- Task prompt:
Transcribe the whole listing below. Pictures do not go in the copy.

- Supplied information:
┄┄┄┄┄┄
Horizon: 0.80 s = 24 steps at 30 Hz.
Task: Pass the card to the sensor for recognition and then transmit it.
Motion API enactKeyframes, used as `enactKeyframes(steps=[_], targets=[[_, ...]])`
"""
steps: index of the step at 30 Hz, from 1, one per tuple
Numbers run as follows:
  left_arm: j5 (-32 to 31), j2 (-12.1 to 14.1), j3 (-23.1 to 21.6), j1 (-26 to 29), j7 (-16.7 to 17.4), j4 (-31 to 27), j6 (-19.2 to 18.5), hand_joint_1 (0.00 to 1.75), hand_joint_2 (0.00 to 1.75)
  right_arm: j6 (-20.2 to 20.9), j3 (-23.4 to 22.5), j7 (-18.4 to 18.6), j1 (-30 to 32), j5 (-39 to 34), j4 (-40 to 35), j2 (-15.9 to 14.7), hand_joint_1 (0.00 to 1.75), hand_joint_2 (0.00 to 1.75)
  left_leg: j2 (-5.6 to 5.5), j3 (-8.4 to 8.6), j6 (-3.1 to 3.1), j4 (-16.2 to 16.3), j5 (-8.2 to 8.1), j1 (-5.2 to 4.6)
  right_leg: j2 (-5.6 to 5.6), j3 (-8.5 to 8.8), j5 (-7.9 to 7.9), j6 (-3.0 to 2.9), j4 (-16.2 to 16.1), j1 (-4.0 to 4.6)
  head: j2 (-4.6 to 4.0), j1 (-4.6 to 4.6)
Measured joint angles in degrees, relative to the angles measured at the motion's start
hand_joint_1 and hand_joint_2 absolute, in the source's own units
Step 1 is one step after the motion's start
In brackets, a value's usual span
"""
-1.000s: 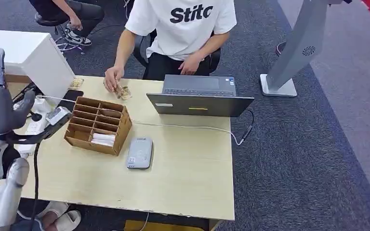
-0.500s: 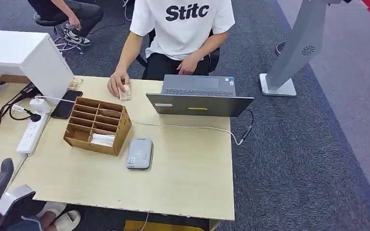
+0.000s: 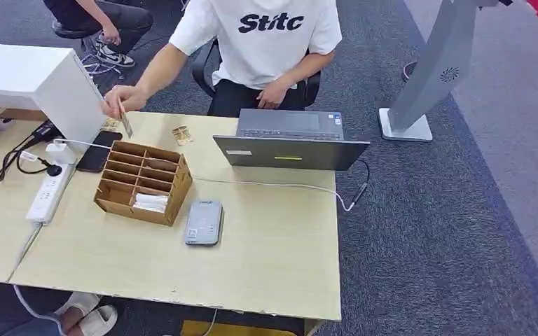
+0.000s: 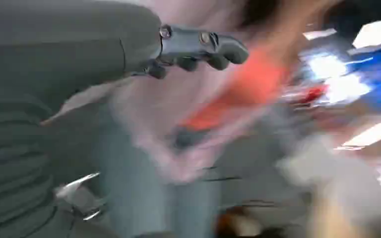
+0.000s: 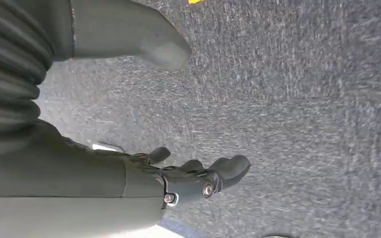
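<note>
A person's hand (image 3: 115, 100) pinches a card (image 3: 125, 126) above the table's back left, just behind the cardboard organizer (image 3: 143, 180). The grey card sensor (image 3: 203, 222) lies flat on the table in front of the organizer. A small stack of cards (image 3: 181, 134) rests near the laptop. In the blurred left wrist view, my left hand (image 4: 104, 49) holds nothing, its fingers (image 4: 203, 47) stretched out. My right hand (image 5: 104, 173) hangs over grey carpet, thumb (image 5: 149, 39) and fingers (image 5: 208, 178) apart, nothing in it.
An open laptop (image 3: 291, 140) with a cable sits at the table's back. A white box (image 3: 35, 80), a black phone (image 3: 97, 152) and a power strip (image 3: 47, 192) stand at the left. A grey stand (image 3: 427, 77) is on the carpet at right.
My left hand has dropped out of the head view. The person lifted a card from the stack and carried it left, toward the white box.
</note>
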Motion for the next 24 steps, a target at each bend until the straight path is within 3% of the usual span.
enactKeyframes(steps=[3,6,9,11,13,15,17,20,24], targets=[[1.7,1.0,7.7,-2.3,-0.6,12.6,0.6,0.0,1.75,0.0,0.4,1.1,0.0,0.6,0.0,0.0,0.0,1.75,-0.14,0.04,-0.02,0.0,0.03,0.02,-0.14,-0.04,-0.02,0.0,0.0,0.02,0.0,-0.04],[-2.1,3.2,12.0,-4.5,6.0,26.5,6.7,0.0,1.75,0.0,1.1,3.0,-0.3,1.5,0.0,0.1,0.0,1.75,-0.23,0.05,-0.02,0.0,0.03,-0.02,-0.25,0.08,-0.02,0.0,0.0,-0.02,0.0,-0.02],[-2.6,4.3,13.8,-5.8,7.2,35.8,8.7,0.0,1.75,0.0,1.8,3.5,-0.3,1.6,0.0,0.1,0.0,1.75,-0.27,0.03,-0.02,0.0,0.02,-0.03,-0.27,0.1,-0.02,0.01,0.0,-0.05,0.0,0.18],[-4.6,5.6,14.9,-6.9,10.3,43.9,10.9,0.0,1.75,0.0,2.4,4.3,-0.3,1.9,0.0,0.2,0.0,1.75,-0.27,0.05,-0.01,0.0,0.02,-0.08,-0.27,0.1,-0.01,0.02,0.0,-0.1,0.0,0.13],[-9.4,5.3,14.8,-7.6,14.2,50.2,11.1,0.0,1.75,0.0,3.4,5.0,-0.3,2.0,0.0,0.5,0.0,1.75,-0.27,0.06,0.01,0.1,0.03,-0.08,-0.26,0.09,0.01,0.04,0.0,-0.11,0.0,0.11],[-13.1,4.5,14.5,-8.4,16.0,55.1,10.2,0.0,1.75,0.0,4.3,5.9,-0.4,2.6,-0.2,0.7,0.0,1.75,-0.27,0.04,0.07,0.1,0.07,-0.09,-0.26,0.09,0.02,0.07,0.0,-0.13,0.0,0.09],[-18.3,3.2,12.6,-9.0,15.8,59.0,8.2,0.0,1.75,0.0,5.7,6.9,-0.4,3.5,-0.5,0.8,0.0,1.75,-0.27,0.03,0.09,0.1,0.08,-0.08,-0.26,0.09,0.03,0.08,-0.1,-0.13,0.0,0.18],[-26.6,2.1,7.6,-9.8,12.3,63.0,4.7,0.0,1.75,0.0,8.1,8.0,-0.6,5.0,-1.6,0.8,0.0,1.75,-0.26,0.04,0.09,0.1,0.08,-0.09,-0.25,0.09,0.08,0.12,-0.1,-0.12,0.0,0.22],[-29.5,2.1,2.5,-10.6,8.3,65.3,1.8,0.0,1.75,0.2,9.8,8.9,-1.0,7.6,-2.3,0.7,0.0,1.75,-0.25,0.06,0.08,0.1,0.09,-0.07,-0.23,0.09,0.09,0.1,0.0,-0.09,0.0,0.2]])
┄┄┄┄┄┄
- Written answer:
Horizon: 0.80 s = 24 steps at 30 Hz.
Task: Pass the card to the sensor for recognition and then transmit it.
Motion API enactKeyframes, used as `enactKeyframes(steps=[_], targets=[[_, ...]])`
"""
steps: index of the step at 30 Hz, from 1, one per tuple
Numbers run as follows:
  left_arm: j5 (-32 to 31), j2 (-12.1 to 14.1), j3 (-23.1 to 21.6), j1 (-26 to 29), j7 (-16.7 to 17.4), j4 (-31 to 27), j6 (-19.2 to 18.5), hand_joint_1 (0.00 to 1.75), hand_joint_2 (0.00 to 1.75)
  right_arm: j6 (-20.2 to 20.9), j3 (-23.4 to 22.5), j7 (-18.4 to 18.6), j1 (-30 to 32), j5 (-39 to 34), j4 (-40 to 35), j2 (-15.9 to 14.7), hand_joint_1 (0.00 to 1.75), hand_joint_2 (0.00 to 1.75)
  left_leg: j2 (-5.6 to 5.5), j3 (-8.4 to 8.6), j6 (-3.1 to 3.1), j4 (-16.2 to 16.3), j5 (-8.2 to 8.1), j1 (-5.2 to 4.6)
  right_leg: j2 (-5.6 to 5.6), j3 (-8.5 to 8.8), j5 (-7.9 to 7.9), j6 (-3.0 to 2.9), j4 (-16.2 to 16.1), j1 (-4.0 to 4.6)
  head: j2 (-4.6 to 4.0), j1 (-4.6 to 4.6)
Measured joint angles in degrees, relative to the angles measured at the motion's start
hand_joint_1 and hand_joint_2 absolute, in the source's own units
Step 1 is one step after the motion's start
In brackets, a value's usual span
"""
-1.000s: 
-0.500s: 
+0.000s: 
+0.000s: 
+0.000s: 
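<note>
A person's hand (image 3: 115, 100) pinches a card (image 3: 125, 126) above the table's back left, just behind the cardboard organizer (image 3: 143, 180). The grey card sensor (image 3: 203, 222) lies flat on the table in front of the organizer. A small stack of cards (image 3: 181, 134) rests near the laptop. In the blurred left wrist view, my left hand (image 4: 104, 49) holds nothing, its fingers (image 4: 203, 47) stretched out. My right hand (image 5: 104, 173) hangs over grey carpet, thumb (image 5: 149, 39) and fingers (image 5: 208, 178) apart, nothing in it.
An open laptop (image 3: 291, 140) with a cable sits at the table's back. A white box (image 3: 35, 80), a black phone (image 3: 97, 152) and a power strip (image 3: 47, 192) stand at the left. A grey stand (image 3: 427, 77) is on the carpet at right.
My left hand has dropped out of the head view. The person lifted a card from the stack and carried it left, toward the white box.
</note>
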Motion for the next 24 steps, a target at each bend until the straight path is within 3% of the usual span.
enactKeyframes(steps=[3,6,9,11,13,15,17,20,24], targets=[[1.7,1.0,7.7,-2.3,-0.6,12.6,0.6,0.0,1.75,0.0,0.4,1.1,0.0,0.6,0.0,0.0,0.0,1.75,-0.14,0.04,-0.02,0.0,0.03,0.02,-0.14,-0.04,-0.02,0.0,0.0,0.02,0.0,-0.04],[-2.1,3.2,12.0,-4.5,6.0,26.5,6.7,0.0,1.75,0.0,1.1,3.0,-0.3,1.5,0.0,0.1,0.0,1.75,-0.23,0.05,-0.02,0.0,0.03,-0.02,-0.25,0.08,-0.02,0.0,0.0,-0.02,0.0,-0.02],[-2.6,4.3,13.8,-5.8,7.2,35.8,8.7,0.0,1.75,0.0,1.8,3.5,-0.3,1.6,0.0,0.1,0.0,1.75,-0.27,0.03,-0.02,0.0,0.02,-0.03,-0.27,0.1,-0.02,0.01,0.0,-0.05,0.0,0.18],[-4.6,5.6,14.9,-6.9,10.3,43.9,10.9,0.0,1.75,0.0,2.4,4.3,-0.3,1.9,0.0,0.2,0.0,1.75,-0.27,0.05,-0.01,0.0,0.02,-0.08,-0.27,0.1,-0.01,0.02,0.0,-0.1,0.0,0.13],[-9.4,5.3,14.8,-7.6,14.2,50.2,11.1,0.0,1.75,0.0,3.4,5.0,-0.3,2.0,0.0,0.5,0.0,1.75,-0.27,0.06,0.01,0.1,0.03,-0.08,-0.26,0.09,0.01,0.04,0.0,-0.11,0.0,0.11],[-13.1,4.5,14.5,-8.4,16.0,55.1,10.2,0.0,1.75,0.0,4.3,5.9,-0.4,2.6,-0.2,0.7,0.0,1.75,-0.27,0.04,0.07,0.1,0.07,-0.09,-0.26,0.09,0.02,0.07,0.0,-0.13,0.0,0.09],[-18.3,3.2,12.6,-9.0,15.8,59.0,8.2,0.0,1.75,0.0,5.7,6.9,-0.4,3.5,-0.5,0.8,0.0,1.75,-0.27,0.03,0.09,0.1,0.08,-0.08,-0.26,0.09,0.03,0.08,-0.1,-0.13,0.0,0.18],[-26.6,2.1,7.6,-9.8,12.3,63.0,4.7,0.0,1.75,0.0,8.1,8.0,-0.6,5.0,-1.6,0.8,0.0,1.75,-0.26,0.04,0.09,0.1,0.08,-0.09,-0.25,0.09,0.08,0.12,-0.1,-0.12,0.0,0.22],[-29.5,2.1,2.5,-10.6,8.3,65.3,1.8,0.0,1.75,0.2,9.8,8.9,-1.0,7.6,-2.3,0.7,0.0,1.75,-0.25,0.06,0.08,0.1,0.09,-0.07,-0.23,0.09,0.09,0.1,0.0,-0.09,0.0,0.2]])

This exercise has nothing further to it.